■ **Assignment**: Write out the following listing's lines from the one with "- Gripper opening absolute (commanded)" to the one with "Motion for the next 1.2", exactly, with both included and no others.

================

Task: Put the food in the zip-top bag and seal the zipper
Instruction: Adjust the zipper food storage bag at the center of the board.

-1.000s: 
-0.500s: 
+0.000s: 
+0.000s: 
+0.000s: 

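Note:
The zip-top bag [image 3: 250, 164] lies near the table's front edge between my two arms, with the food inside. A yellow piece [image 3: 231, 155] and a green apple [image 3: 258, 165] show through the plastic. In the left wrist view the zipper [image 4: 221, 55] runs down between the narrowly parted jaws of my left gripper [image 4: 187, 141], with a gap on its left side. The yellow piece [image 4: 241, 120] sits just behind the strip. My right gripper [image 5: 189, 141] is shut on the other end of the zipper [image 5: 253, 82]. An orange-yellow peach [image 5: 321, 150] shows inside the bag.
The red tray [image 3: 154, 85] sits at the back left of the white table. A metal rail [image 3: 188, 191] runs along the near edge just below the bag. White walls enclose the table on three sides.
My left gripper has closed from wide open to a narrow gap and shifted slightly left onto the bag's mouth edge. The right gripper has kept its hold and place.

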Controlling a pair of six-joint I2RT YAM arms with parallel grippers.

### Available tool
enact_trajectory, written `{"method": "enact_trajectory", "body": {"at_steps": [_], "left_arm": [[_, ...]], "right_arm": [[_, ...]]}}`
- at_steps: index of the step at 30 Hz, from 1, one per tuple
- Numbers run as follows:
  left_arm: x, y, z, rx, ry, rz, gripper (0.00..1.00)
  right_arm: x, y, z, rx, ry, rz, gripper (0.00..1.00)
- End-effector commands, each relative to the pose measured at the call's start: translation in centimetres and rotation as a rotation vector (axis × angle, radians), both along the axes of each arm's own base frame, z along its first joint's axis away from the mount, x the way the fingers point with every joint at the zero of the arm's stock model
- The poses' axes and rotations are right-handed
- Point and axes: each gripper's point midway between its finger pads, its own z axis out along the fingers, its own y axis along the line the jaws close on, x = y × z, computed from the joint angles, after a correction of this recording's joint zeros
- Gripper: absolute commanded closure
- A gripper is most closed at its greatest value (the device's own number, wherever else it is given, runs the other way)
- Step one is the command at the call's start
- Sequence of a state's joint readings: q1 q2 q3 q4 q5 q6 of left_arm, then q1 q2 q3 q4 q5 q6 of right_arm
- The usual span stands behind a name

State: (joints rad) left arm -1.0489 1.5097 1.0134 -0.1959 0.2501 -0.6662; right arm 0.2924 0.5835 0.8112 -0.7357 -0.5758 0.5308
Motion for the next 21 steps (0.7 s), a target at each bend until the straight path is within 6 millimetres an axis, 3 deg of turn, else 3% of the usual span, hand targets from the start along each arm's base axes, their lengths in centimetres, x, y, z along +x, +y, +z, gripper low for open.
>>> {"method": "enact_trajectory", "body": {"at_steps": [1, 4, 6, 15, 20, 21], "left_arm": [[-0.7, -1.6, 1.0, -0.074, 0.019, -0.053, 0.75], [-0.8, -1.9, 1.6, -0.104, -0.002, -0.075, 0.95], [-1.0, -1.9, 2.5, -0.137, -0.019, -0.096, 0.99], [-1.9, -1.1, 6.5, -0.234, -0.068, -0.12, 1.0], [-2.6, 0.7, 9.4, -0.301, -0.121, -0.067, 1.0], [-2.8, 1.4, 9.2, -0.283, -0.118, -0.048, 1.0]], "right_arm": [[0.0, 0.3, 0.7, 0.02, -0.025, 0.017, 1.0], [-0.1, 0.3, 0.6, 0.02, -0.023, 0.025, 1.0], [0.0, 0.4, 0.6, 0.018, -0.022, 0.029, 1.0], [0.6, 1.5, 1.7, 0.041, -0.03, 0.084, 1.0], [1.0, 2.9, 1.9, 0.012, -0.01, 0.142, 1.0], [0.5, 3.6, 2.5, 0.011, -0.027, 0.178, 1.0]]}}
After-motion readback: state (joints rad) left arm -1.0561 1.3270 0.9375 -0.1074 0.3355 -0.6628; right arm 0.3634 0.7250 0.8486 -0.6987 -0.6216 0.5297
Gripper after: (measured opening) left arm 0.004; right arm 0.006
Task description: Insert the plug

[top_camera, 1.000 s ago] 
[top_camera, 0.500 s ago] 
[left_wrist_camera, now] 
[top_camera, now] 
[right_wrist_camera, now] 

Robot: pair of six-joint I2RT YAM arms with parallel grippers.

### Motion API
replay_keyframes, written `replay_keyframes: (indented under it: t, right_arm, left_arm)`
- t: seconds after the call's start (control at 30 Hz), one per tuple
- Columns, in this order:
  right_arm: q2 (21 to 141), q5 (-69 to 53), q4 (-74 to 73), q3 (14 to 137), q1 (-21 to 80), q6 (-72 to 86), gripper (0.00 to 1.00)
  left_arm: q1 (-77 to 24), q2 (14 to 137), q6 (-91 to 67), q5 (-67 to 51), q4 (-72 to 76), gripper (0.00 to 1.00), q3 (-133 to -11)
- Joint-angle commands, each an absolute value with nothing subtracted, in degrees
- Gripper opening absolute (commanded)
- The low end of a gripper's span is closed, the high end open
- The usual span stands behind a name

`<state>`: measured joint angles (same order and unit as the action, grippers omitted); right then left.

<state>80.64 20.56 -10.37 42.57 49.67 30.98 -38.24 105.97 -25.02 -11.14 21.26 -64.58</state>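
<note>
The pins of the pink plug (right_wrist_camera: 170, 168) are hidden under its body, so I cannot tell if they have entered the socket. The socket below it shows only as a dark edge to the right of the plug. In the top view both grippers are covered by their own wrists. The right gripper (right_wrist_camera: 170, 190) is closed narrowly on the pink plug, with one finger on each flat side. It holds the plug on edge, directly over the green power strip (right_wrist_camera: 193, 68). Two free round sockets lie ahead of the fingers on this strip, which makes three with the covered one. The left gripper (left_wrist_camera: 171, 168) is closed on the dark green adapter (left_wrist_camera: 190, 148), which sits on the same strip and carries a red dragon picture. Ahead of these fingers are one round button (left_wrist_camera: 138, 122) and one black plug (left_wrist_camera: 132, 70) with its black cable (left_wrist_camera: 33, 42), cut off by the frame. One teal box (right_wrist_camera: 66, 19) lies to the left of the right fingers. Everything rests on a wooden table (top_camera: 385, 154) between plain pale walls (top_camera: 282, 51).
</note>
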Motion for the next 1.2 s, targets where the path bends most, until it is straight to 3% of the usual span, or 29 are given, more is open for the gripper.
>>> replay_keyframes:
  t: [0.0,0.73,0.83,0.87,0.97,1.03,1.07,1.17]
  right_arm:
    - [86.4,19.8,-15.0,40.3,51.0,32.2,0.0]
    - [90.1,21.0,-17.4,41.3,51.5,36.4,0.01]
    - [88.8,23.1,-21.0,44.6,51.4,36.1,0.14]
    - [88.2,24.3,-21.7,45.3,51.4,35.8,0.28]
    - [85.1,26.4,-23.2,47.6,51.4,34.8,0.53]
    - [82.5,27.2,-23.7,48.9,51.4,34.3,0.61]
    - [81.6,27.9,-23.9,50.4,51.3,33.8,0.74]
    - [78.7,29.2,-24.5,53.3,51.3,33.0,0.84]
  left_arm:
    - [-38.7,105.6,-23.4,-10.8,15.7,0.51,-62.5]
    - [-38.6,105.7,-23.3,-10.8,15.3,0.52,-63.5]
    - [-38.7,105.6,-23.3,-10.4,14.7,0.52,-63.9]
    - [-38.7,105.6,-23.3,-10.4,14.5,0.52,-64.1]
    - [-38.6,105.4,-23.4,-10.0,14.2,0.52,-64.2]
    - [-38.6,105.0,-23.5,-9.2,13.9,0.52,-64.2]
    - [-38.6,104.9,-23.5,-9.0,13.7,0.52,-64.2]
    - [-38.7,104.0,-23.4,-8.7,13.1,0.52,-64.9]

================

■ **Task result**:
- Gripper opening absolute (commanded)
- The low end of a gripper's span is closed, the high end open
- The usual span stands behind a name

`<state>`: measured joint angles (same order and unit as the action, grippers omitted); right then left.

<state>80.64 20.56 -10.37 42.57 49.67 30.98 -38.24 105.97 -25.02 -11.14 21.26 -64.58</state>
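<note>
The pins of the pink plug (right_wrist_camera: 170, 168) are hidden under its body, so I cannot tell if they have entered the socket. The socket below it shows only as a dark edge to the right of the plug. In the top view both grippers are covered by their own wrists. The right gripper (right_wrist_camera: 170, 190) is closed narrowly on the pink plug, with one finger on each flat side. It holds the plug on edge, directly over the green power strip (right_wrist_camera: 193, 68). Two free round sockets lie ahead of the fingers on this strip, which makes three with the covered one. The left gripper (left_wrist_camera: 171, 168) is closed on the dark green adapter (left_wrist_camera: 190, 148), which sits on the same strip and carries a red dragon picture. Ahead of these fingers are one round button (left_wrist_camera: 138, 122) and one black plug (left_wrist_camera: 132, 70) with its black cable (left_wrist_camera: 33, 42), cut off by the frame. One teal box (right_wrist_camera: 66, 19) lies to the left of the right fingers. Everything rests on a wooden table (top_camera: 385, 154) between plain pale walls (top_camera: 282, 51).
</note>
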Motion for the next 1.2 s, targets where the path bends most, until it is straight to 3% of the usual span, or 29 are given, more is open for the gripper.

No more output is given for this exercise.